Der Bremer Komponist Uwe Rasch

Studie über Abstürze

Eine theatralische Szenerie mit dem Kopf der Pianistin, der seitlich auf der Tastatur des Flügels liegt, während auf zwei Monitoren je ein Kaminfeuer und eine Nahaufnahme ihres Kopfes gezeigt werden.
Jieun Jun bei der Produktion von "flatter. Studie über Abstürze für Pianistenkopf und kaltes Feuer" © Uwe Rasch
Von Carolin Naujocks · 19.11.2020
Uwe Rasch thematisiert Kommunikation als Problem. Es geht um das Erleben von Sprachlosigkeit und den Versuch ihrer Überwindung. Dabei spielt Körperlichkeit die zentrale Rolle für seine oft multimedialen Arbeiten.
"Die Geschichte des Körpers ist die Geschichte seiner Funktionalisierung", sagt Uwe Rasch. "Die Subjekthaftigkeit des Körpers ernst zu nehmen, bedeutet etwas Anderes: konkrete Empfindungen, andere Zeiterfahrungen, Korrespondenz von Innen- und Außenraum, Erleben und (körperliches) Erinnern, zielloses Agieren".
Für Uwe Rasch lassen sich ästhetische Fragen vor allem über die physiologische Dimension der Klangerzeugung und die Intensität von Artikulation thematisieren – beides interessiert ihn als theatralischer Aspekt.

Flüchtigkeit der Musik

So sind für den Bremer Komponisten jede musikalische Aktion und die in ihr aufgehobene Symbolik eng verbunden mit der physischen (Zeit)Dimension. In der Flüchtigkeit der Bewegung sieht der Komponist eine Analogie zur Flüchtigkeit der Musik: beide Künste sind konstitutiv verbunden mit dem Verstreichen von Zeit.
Uwe Rasch ist davon überzeugt, dass sich traditionelle expressive Muster für den Ausdruck unserer widersprüchlichen Wirklichkeit zunehmend als ungeeignet erweisen. Der Komponist setzt dagegen eine Arbeitsweise, die stark konzeptuell ausgerichtet ist.

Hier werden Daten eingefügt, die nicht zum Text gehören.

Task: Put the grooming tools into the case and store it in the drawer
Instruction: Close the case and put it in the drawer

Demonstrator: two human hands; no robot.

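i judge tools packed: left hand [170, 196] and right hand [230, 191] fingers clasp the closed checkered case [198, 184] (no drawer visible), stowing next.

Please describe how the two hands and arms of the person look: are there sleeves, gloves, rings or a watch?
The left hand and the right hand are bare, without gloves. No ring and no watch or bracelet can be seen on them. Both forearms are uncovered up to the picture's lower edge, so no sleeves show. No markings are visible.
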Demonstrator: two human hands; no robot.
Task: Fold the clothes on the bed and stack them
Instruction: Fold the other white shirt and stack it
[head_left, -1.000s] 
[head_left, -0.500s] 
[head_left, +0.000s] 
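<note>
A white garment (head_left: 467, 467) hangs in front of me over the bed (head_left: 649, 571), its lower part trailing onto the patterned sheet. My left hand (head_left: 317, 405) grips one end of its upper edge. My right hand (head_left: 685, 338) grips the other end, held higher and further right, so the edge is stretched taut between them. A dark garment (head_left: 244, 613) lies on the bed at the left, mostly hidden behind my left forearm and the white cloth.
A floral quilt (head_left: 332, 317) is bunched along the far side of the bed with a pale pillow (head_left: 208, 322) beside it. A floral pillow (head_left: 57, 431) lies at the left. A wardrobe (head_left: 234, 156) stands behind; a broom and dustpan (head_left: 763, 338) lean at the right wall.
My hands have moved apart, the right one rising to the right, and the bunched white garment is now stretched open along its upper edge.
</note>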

Dem Entwurf der Szenerie gilt sein besonderes Augenmerk. Oft machen bereits Idee und Gestaltung der Bühnensituation weite Teile seiner Stücke aus. Die Stücke gleichen Versuchsanordnungen, deren Kern in der Ausgangskonstellation sichtbar ist.

Netzwerk von Bedeutungen

Dabei arbeitet er mit Analogiebildungen und Kontrasten, medialen Abbildungen und Übersetzungen, Umlenkungen, Visualisierungen, Projektionen und Paradoxien, die den Betrachter in die Lage versetzen, die Zusammenhänge über Umwege zu verstehen.
Durch seine metaphernreiche Kunstsprache knüpft er ganze Netzwerke von Bedeutungen, in denen sich das Publikum durchaus verstricken soll: der Symbolgehalt der Bilder, die literarischen und theatralischen Konnotationen sowie die rituelle Emphase, mit der die Kunststücke zelebriert werden, sollen verwirren.

Verborgenes Wissen

Sie bilden einen jeweils eigenen "Schauplatz", an dem sich Bild-, Musik- und Körper-Sprache amalgamieren. Uwe Rasch interessiert das verborgene Wissen, das in der Bewegung sichtbar wird, gewissermaßen als Prüfstein für ihren sedimentierten Wahrheitsgehalt.